*To do*: Search the records for the word "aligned" and report each line that has it.

*Data to process*:
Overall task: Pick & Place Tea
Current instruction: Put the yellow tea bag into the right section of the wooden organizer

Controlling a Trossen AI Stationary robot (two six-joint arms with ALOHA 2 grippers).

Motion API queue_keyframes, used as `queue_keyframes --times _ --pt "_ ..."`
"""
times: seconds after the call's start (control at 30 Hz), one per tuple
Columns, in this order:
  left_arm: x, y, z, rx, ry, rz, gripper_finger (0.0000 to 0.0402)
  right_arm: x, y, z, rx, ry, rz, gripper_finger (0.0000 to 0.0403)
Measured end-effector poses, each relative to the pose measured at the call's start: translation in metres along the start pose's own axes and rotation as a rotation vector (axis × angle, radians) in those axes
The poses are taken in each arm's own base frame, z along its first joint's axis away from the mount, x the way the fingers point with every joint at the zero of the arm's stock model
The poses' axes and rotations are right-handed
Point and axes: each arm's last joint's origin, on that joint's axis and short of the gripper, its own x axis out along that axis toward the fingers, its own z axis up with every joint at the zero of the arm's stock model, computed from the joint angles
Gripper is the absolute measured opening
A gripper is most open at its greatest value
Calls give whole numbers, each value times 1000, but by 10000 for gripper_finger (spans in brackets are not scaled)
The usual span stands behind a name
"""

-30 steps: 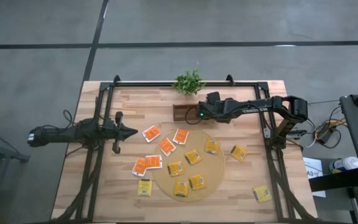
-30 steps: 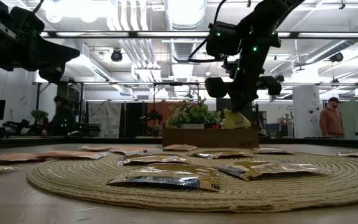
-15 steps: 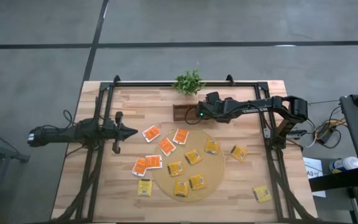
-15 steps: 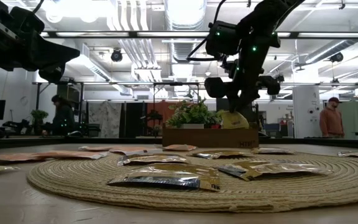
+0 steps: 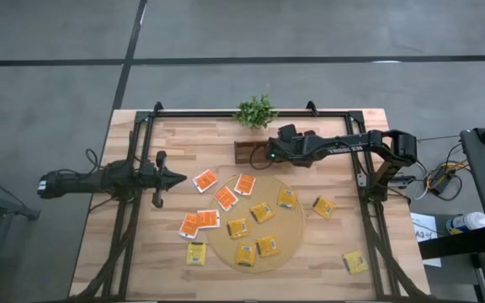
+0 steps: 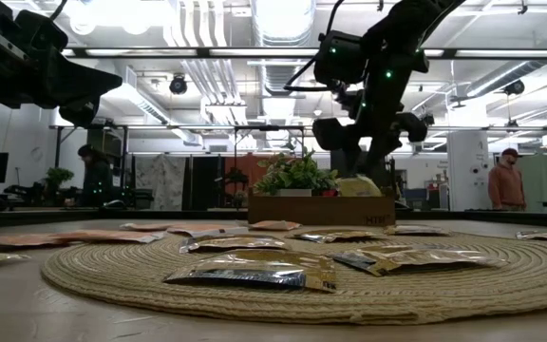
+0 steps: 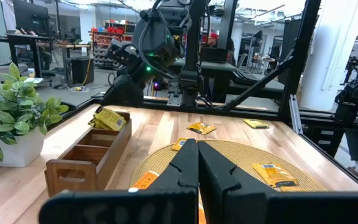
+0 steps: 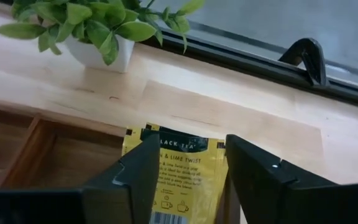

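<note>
A pale wooden table stood on a grey floor, with a dark arm reaching in from each side. On the left, the left gripper hung over bare wood near the table's left edge, its two dark fingers pressed together and holding nothing.

Just to its right lay small flat square orange-red tea packets with white edging, scattered on the wood beside a large round woven tan mat. One of them lay at the mat's rim. Small flat square yellow tea packets with dark centre marks lay spread across the mat, and from table height they looked like low crinkled shapes on the weave. More yellow ones lay off the mat: one near the front edge, one just right of the mat, one well apart toward the front right corner.

Behind the mat stood a long brown wooden divided tray, and behind that a small green leafy plant in a white pot. The right gripper was poised over the tray's right end, fingers spread apart. Between them, a yellow tea packet printed with dark lettering leaned tilted against the tray's end wall; I could not tell whether the fingers touched it.

Far back in the room, a person stood at the right.
</note>
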Motion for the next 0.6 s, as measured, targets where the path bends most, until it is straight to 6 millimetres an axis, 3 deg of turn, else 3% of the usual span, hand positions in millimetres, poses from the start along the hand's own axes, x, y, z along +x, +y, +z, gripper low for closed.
queue_keyframes --times 0.23,0.6 --pt "0 0 0 0 0 0 0 -4 0 0 -74 -42 -22 182" --pt "0 0 0 0 0 0 0 -40 7 23 -198 -115 77 128"
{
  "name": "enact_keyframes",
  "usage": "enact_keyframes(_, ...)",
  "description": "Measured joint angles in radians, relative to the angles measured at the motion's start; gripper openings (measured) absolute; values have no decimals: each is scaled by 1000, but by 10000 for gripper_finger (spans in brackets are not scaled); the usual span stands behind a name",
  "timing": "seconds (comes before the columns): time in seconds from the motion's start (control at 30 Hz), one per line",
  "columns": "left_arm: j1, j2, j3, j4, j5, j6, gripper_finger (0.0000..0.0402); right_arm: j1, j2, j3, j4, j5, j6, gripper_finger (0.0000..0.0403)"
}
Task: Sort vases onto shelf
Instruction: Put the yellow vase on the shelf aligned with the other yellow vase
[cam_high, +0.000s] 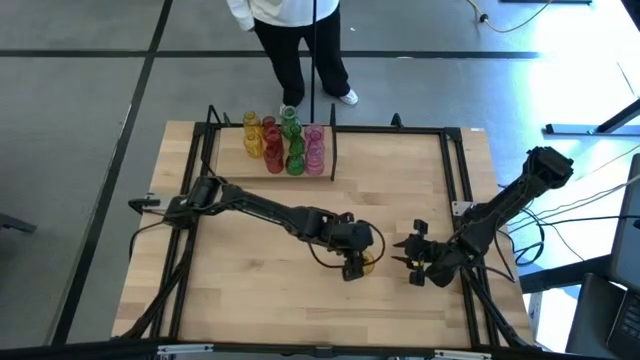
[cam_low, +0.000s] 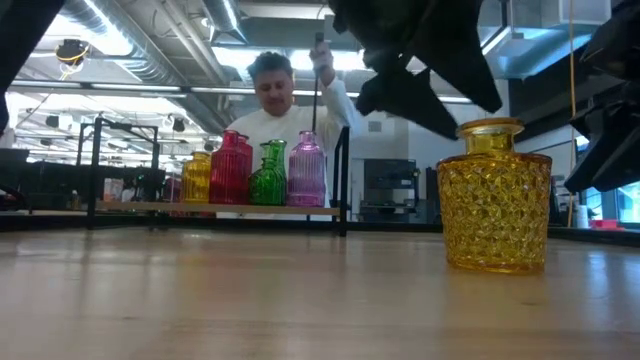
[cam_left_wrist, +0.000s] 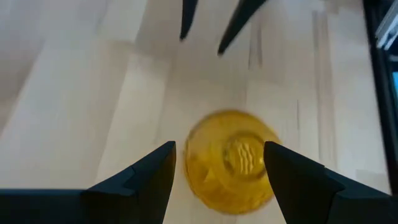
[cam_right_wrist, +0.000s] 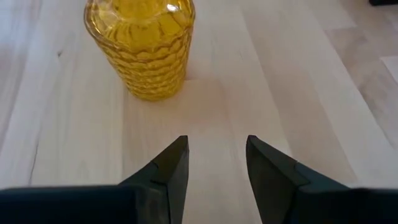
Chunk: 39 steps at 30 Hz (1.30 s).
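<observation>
— Nearest? Yellow vase: translucent, dimpled glass, round body, short neck, upright on pale wood surface.
— End effectors? Left end effector directly above, spread wide, gripping nothing. Right end effector beside, partly parted, empty.

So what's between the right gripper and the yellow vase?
Nothing: in the right wrist view only bare table separates the open right gripper from the yellow vase.
</observation>
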Motion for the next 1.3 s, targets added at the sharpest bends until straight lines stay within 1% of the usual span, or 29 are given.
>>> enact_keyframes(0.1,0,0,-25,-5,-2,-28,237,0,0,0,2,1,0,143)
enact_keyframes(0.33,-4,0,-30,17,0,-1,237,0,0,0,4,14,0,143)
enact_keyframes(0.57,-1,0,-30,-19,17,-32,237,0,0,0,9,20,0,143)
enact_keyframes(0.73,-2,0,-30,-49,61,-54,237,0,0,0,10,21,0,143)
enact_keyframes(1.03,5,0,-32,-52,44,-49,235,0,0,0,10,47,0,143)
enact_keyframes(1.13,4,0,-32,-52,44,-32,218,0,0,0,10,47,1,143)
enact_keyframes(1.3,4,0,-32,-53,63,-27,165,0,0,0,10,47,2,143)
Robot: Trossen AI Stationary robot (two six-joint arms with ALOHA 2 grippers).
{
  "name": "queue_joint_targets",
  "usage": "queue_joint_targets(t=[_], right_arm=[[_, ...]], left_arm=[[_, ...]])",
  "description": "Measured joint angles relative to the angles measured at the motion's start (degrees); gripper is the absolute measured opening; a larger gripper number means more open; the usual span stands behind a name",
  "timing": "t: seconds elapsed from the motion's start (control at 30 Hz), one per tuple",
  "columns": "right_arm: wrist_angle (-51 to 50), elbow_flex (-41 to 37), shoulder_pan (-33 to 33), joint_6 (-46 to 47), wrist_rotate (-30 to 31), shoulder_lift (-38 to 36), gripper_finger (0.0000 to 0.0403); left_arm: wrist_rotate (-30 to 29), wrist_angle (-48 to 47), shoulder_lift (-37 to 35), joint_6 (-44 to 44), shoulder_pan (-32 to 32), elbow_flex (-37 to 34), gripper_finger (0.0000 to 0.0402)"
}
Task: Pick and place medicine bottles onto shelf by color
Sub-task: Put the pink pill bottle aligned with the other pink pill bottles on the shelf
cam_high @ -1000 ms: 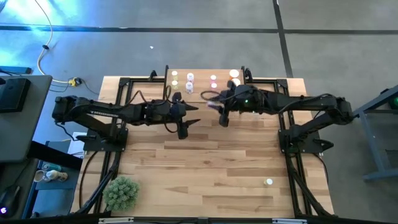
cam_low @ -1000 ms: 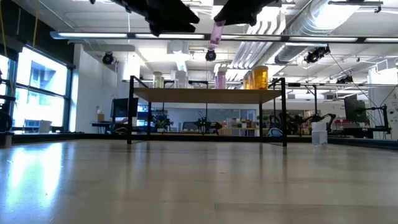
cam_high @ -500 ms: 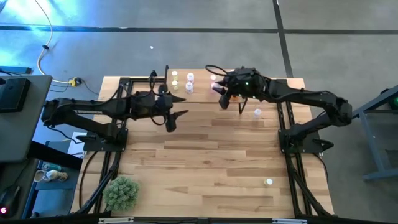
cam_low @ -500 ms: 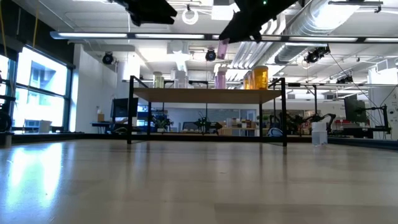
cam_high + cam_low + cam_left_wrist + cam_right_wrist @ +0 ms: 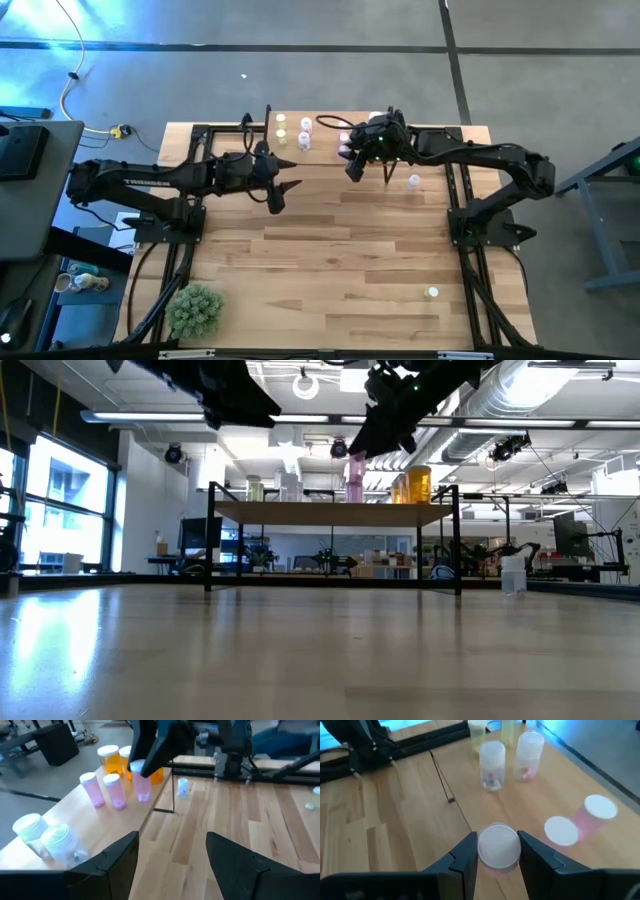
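The shelf (image 5: pixel 325 118) stands at the table's far edge with yellow-green (image 5: pixel 477 732), pale (image 5: pixel 492 762), pink (image 5: pixel 115 790) and orange (image 5: pixel 110 757) medicine bottles upright on its top. My right gripper (image 5: pixel 350 165) is shut on one pink bottle (image 5: pixel 141 785) over the shelf's near edge, close to the two pink ones. My left gripper (image 5: pixel 278 195) hovers open and empty over the table, a little to the left of the shelf's front. My right gripper pinches the pink bottle at its white-capped top (image 5: pixel 499 845) between its two fingers, slanting down from the table's right and near side. The bottle hangs roughly upright below the fingers (image 5: pixel 150 755), cap up. Whether its base touches the shelf top, I cannot tell.
A pale bottle (image 5: pixel 413 181) stands on the table just right of the shelf, another (image 5: pixel 432 293) near the front right. A spiky green plant (image 5: pixel 195 308) sits at the near left corner. Black arm frames run along both sides.
My right gripper has swung toward the table's far edge and sunk toward the shelf, rolling a little, with the pink bottle still between its fingers. My left gripper has drawn back toward the table's left edge, still open.
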Motion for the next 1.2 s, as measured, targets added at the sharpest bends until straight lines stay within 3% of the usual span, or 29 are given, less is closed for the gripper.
queue_joint_targets(t=[0.83, 1.2], right_arm=[[-0.5, 0.0, -1.0, -0.1, 4.0, 3.8, 0.0110], [-0.6, 0.0, -2.3, -0.1, 1.9, 3.8, 0.0110]], left_arm=[[0.2, 4.5, -0.1, -0.6, 0.0, -2.2, 0.0223], [0.4, 4.7, -0.1, -0.6, 0.0, -2.2, 0.0223]])
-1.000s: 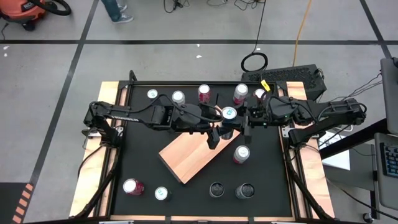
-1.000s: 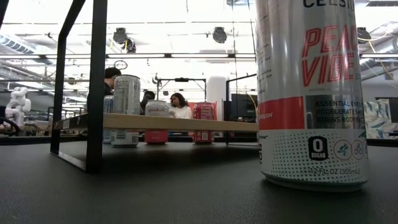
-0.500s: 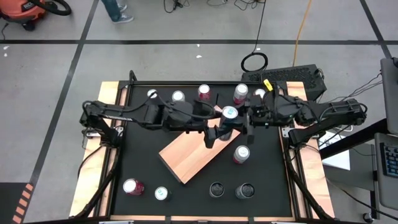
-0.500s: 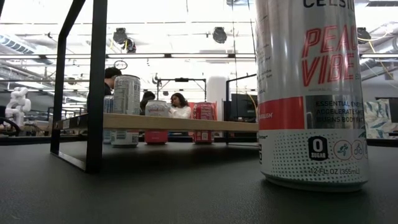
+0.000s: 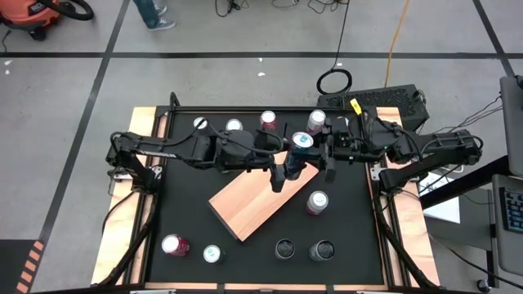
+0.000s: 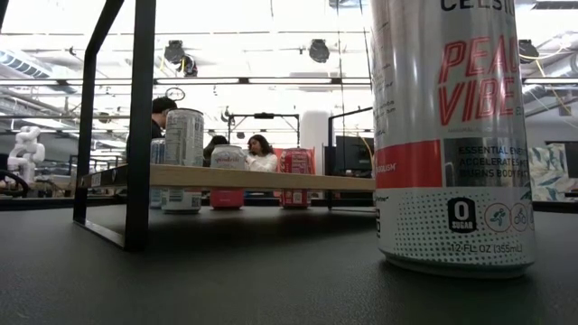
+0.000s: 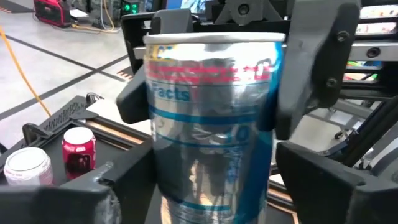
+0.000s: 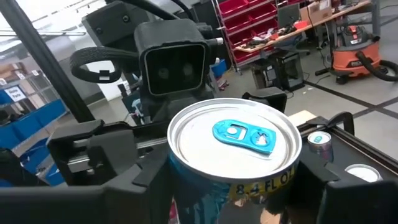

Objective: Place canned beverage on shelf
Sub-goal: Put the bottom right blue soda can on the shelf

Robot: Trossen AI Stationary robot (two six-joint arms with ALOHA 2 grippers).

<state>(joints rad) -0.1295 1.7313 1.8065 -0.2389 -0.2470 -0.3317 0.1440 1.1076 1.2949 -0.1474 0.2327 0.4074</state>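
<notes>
Up in the center of the high view, the right gripper [image 5: 324, 155] clamps a blue-tabbed can [image 5: 301, 141] above the upper corner of the shelf [image 5: 255, 201]. The left gripper [image 5: 288, 167] flanks it with jaws parted, not gripping.
</notes>
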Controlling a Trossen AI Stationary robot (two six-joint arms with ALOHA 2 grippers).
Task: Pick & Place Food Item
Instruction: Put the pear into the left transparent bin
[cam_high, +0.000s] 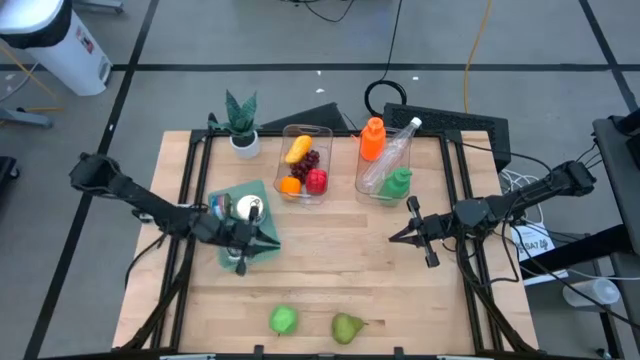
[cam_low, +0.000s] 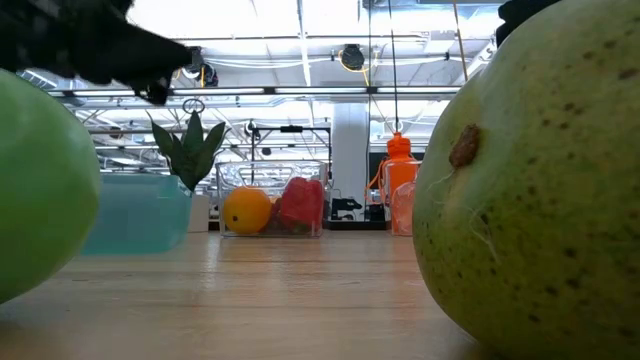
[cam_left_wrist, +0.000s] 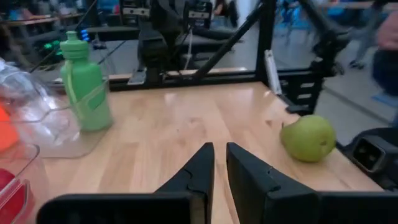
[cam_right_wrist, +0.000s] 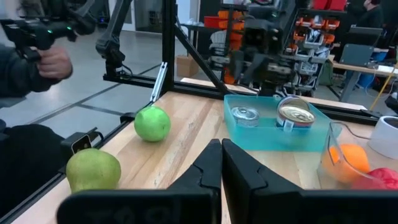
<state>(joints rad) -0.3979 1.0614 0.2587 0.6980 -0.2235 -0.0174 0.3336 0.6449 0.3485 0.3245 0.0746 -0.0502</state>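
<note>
Wooden counter (cam_high: 330, 260): clear fruit bin (cam_high: 306, 160) at far edge, likely drop spot. Left pincer (cam_high: 262, 240) over teal tray (cam_high: 242, 225), right pincer (cam_high: 400, 236) mid-right, both together, empty. Pear (cam_high: 346, 326), green apple (cam_high: 284, 320) wait at near edge.

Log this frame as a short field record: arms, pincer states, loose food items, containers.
left pincer: shut, empty, over the teal tray
right pincer: shut, empty, above bare wood at mid-table
loose food: green apple and pear, apart, at the near table edge
teal tray contents: two cans
fruit bin: orange, red and yellow fruit, grapes
bottle bin: orange, clear and green bottles
other: potted plant
</note>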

*Task result*:
Instruction: Put the yellow vase on the shelf aligned with the other yellow vase
Sub-task: Put the pink pill bottle aligned with the other pink pill bottles on the shelf

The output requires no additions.